Given records -

--------

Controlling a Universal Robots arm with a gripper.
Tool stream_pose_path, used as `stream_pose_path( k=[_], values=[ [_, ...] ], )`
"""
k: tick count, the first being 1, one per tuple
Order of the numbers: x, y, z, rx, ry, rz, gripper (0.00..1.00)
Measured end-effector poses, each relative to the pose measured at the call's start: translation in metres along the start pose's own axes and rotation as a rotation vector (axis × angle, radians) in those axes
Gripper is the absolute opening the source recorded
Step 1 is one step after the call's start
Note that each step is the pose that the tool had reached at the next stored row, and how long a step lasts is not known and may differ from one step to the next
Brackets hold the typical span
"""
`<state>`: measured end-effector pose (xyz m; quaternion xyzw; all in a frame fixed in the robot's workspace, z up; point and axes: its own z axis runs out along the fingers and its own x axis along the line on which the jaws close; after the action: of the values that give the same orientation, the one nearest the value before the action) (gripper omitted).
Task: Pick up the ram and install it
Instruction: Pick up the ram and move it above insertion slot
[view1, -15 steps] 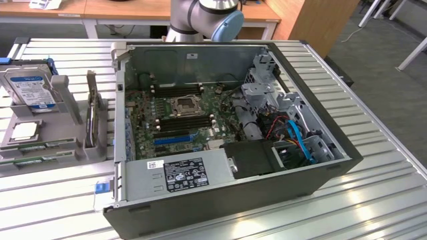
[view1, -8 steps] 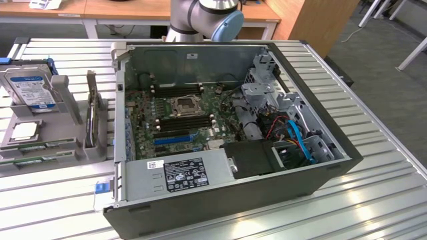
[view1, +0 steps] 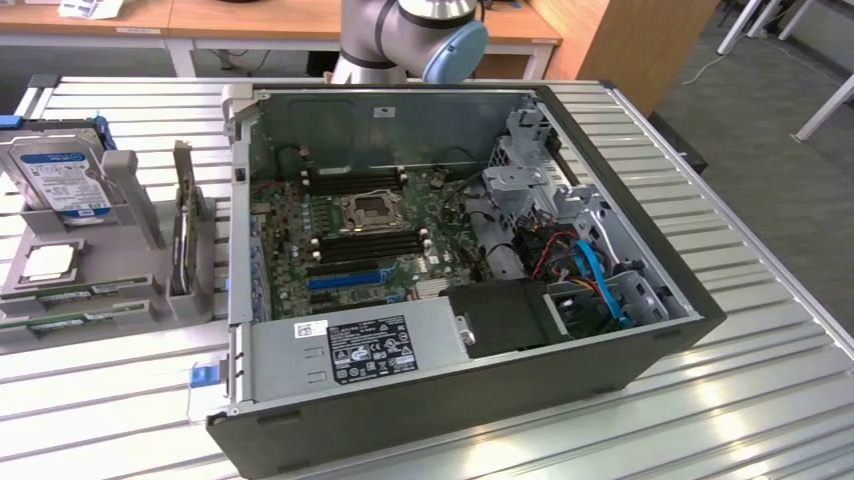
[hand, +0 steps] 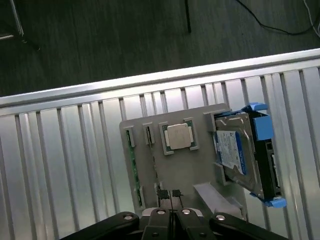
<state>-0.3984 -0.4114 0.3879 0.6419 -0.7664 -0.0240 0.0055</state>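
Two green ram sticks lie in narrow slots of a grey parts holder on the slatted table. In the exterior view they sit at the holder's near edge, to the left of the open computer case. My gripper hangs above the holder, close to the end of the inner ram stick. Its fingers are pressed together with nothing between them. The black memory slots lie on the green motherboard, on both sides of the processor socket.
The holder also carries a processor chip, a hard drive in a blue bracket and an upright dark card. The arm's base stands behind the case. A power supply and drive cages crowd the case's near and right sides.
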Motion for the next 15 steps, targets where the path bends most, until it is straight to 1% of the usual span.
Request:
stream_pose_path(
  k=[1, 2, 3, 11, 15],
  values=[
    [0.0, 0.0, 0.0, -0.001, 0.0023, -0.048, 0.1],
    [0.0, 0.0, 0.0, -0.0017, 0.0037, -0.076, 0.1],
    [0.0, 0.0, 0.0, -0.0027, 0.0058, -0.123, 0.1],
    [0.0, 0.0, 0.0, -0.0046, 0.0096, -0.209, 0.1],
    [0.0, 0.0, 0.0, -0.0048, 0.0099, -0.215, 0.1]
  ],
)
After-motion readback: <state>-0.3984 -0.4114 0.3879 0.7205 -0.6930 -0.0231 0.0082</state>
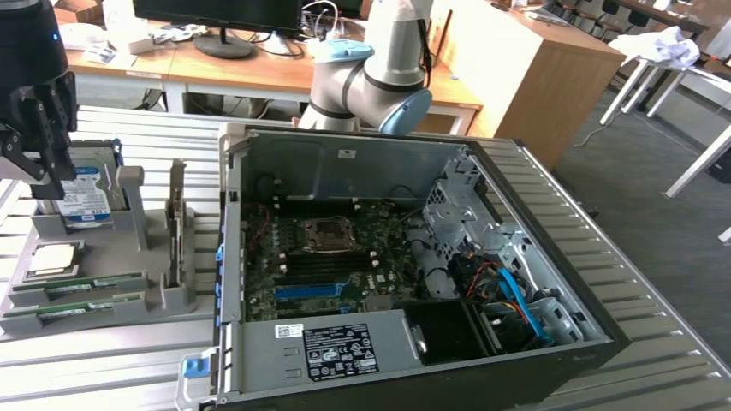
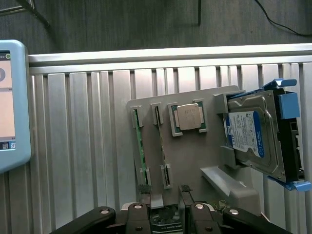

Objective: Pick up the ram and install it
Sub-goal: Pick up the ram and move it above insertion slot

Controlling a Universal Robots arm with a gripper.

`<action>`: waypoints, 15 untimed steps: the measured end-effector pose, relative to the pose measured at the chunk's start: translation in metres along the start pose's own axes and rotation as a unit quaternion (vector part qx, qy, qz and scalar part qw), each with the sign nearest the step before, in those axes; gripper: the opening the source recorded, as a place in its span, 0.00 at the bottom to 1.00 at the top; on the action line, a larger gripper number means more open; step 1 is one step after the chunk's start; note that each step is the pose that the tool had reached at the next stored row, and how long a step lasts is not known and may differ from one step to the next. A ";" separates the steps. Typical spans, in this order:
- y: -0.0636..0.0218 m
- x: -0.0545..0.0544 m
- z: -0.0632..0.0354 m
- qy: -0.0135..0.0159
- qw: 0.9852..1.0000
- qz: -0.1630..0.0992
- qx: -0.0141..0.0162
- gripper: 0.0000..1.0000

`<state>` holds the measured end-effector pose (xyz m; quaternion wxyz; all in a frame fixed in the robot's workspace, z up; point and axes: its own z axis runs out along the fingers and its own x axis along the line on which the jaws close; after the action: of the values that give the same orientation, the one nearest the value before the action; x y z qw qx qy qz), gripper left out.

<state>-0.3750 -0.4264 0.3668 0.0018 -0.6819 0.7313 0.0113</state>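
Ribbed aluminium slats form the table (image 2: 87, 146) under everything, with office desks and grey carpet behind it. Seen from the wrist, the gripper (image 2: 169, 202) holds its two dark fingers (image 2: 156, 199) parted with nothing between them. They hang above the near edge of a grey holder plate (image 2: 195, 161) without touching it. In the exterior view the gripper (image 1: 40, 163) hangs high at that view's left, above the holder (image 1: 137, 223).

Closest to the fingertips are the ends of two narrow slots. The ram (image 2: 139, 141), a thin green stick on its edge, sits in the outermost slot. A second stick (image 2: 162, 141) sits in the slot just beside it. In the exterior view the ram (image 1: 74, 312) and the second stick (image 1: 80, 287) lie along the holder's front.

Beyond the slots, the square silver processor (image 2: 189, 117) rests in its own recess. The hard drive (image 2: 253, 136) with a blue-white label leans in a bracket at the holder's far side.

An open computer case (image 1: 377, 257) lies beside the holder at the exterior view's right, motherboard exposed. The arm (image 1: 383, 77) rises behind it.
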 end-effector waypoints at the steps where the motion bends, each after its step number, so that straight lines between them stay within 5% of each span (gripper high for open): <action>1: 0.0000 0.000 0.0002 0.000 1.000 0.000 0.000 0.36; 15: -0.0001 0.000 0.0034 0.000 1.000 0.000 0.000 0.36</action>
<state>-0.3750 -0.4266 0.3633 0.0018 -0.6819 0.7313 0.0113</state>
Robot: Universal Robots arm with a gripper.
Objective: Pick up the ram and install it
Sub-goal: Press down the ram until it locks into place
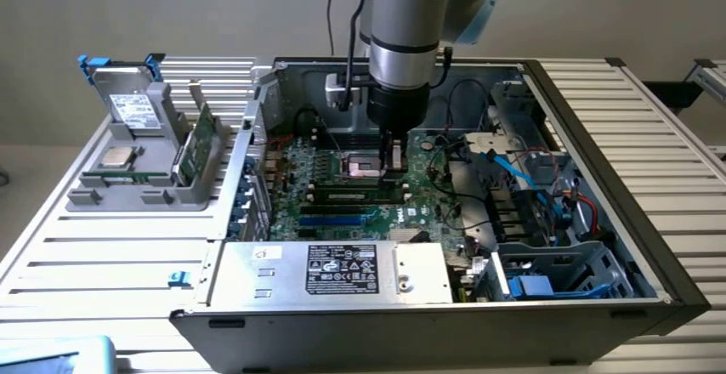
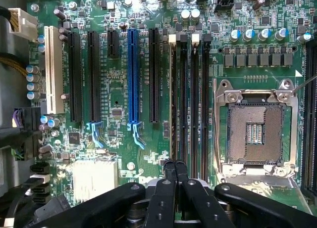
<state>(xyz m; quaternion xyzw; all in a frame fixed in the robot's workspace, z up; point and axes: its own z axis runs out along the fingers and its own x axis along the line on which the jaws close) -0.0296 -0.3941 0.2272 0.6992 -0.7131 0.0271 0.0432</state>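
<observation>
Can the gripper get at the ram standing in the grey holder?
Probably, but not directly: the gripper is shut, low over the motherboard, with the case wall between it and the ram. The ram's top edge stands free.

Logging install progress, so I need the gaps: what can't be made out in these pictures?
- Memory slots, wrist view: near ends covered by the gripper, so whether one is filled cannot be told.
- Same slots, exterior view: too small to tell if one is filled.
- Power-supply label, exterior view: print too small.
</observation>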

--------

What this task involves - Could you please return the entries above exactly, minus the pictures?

Response area -
Controlling a Universal Robots arm with a gripper.
Tool stream_pose_path, used as `stream_pose_path( k=[_], values=[ [_, ...] ], )`
"""
k: tick count, the first being 1, one per tuple
Order of the numbers: x, y, z, rx, ry, rz, gripper (0.00..1.00)
Measured end-effector poses, each relative to the pose measured at the call's start: translation in metres along the start pose's own axes and rotation as a rotation vector (axis × angle, radians) in those axes
Gripper is the absolute opening the source recorded
Step 1 is one step after the call's start
Note that each step is the pose that the tool had reached at the next stored row, and how long a step lasts is not known and may differ from one step to the next
Brackets hold the typical span
"""
`<state>`: measured end-effector pose (xyz m; quaternion xyzw; all in a frame fixed in the robot's workspace, z up; point and axes: its own z axis runs out along the fingers and its own x axis along the line on which the jaws close; after the action: of the values that give the same orientation, the one nearest the value before the action) (gripper omitted).
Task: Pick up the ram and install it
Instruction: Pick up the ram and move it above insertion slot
[view1, -15 steps] 
[view1, -8 steps] 
[view1, +0 steps] 
[hand, +0 steps] 
<state>-0.3984 -0.4114 0.3879 0.6419 -0.7664 -0.0240 0.0055</state>
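Two green ram sticks lie in narrow slots of a grey parts holder on the slatted table. In the exterior view they sit at the holder's near edge, to the left of the open computer case. My gripper hangs above the holder, close to the end of the inner ram stick. Its fingers are pressed together with nothing between them. The black memory slots lie on the green motherboard, on both sides of the processor socket.
The holder also carries a processor chip, a hard drive in a blue bracket and an upright dark card. The arm's base stands behind the case. A power supply and drive cages crowd the case's near and right sides.
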Motion for the next 15 steps, targets where the path bends most, until it is straight to 1% of the usual span.
Request:
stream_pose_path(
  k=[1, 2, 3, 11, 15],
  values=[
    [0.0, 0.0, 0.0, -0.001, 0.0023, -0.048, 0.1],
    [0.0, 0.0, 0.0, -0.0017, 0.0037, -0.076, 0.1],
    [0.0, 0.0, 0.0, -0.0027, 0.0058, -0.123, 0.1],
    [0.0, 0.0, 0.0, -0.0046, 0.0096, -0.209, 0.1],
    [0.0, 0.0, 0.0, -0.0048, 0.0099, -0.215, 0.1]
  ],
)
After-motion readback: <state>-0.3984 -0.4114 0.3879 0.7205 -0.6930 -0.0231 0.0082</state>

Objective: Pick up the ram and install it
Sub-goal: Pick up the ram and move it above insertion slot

Controlling a Universal Robots arm with a gripper.

`<action>`: waypoints, 15 untimed steps: the measured end-effector pose, relative to the pose measured at the chunk's start: translation in metres along the start pose's own axes and rotation as a unit quaternion (vector part qx, qy, qz and scalar part qw), each with the sign nearest the step before, in those axes; gripper: the opening the source recorded, as a place in its span, 0.00 at the bottom to 1.00 at the top; on the action line, a larger gripper number means more open; step 1 is one step after the chunk's start; note that each step is the pose that the tool had reached at the next stored row, and how long a step lasts is not known and may differ from one step to the next. A ";" separates the steps. Typical spans, in this order:
- y: -0.0636..0.0218 m
- x: -0.0545..0.0544 m
- z: -0.0632..0.0354 m
- qy: -0.0135..0.0159
- qw: 0.9852..1.0000
- qz: -0.1630..0.0992
- qx: -0.0141..0.0162
- gripper: 0.0000..1.0000

`<state>` holds the measured end-effector pose (xyz m; quaternion wxyz; all in a frame fixed in the robot's workspace, z up; point and axes: its own z axis runs out along the fingers and its own x axis along the line on which the jaws close; after the action: of the values that give the same orientation, the one nearest the value before the action; x y z qw qx qy qz), gripper left out.

<state>-0.3750 -0.4264 0.3668 0.0018 -0.6819 0.7313 0.0113</state>
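Ribbed aluminium slats form the table (image 2: 87, 146) under everything, with office desks and grey carpet behind it. Seen from the wrist, the gripper (image 2: 169, 202) holds its two dark fingers (image 2: 156, 199) parted with nothing between them. They hang above the near edge of a grey holder plate (image 2: 195, 161) without touching it. In the exterior view the gripper (image 1: 40, 163) hangs high at that view's left, above the holder (image 1: 137, 223).

Closest to the fingertips are the ends of two narrow slots. The ram (image 2: 139, 141), a thin green stick on its edge, sits in the outermost slot. A second stick (image 2: 162, 141) sits in the slot just beside it. In the exterior view the ram (image 1: 74, 312) and the second stick (image 1: 80, 287) lie along the holder's front.

Beyond the slots, the square silver processor (image 2: 189, 117) rests in its own recess. The hard drive (image 2: 253, 136) with a blue-white label leans in a bracket at the holder's far side.

An open computer case (image 1: 377, 257) lies beside the holder at the exterior view's right, motherboard exposed. The arm (image 1: 383, 77) rises behind it.
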 end-effector waypoints at the steps where the motion bends, each after its step number, so that straight lines between them stay within 5% of each span (gripper high for open): <action>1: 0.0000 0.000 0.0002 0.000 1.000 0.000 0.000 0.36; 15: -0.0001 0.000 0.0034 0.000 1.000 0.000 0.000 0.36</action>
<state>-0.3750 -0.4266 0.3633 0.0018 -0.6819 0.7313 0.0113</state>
Robot: Universal Robots arm with a gripper.
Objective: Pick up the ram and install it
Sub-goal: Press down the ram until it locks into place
<state>(xyz m; quaternion xyzw; all in a frame fixed in the robot's workspace, z up; point and axes: its own z axis runs out along the fingers and its own x axis along the line on which the jaws close) -0.0296 -0.3941 0.2272 0.6992 -0.7131 0.0271 0.0432</state>
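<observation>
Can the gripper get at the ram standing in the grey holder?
Probably, but not directly: the gripper is shut, low over the motherboard, with the case wall between it and the ram. The ram's top edge stands free.

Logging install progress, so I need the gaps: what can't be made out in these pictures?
- Memory slots, wrist view: near ends covered by the gripper, so whether one is filled cannot be told.
- Same slots, exterior view: too small to tell if one is filled.
- Power-supply label, exterior view: print too small.
</observation>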

No more work is needed on this exercise.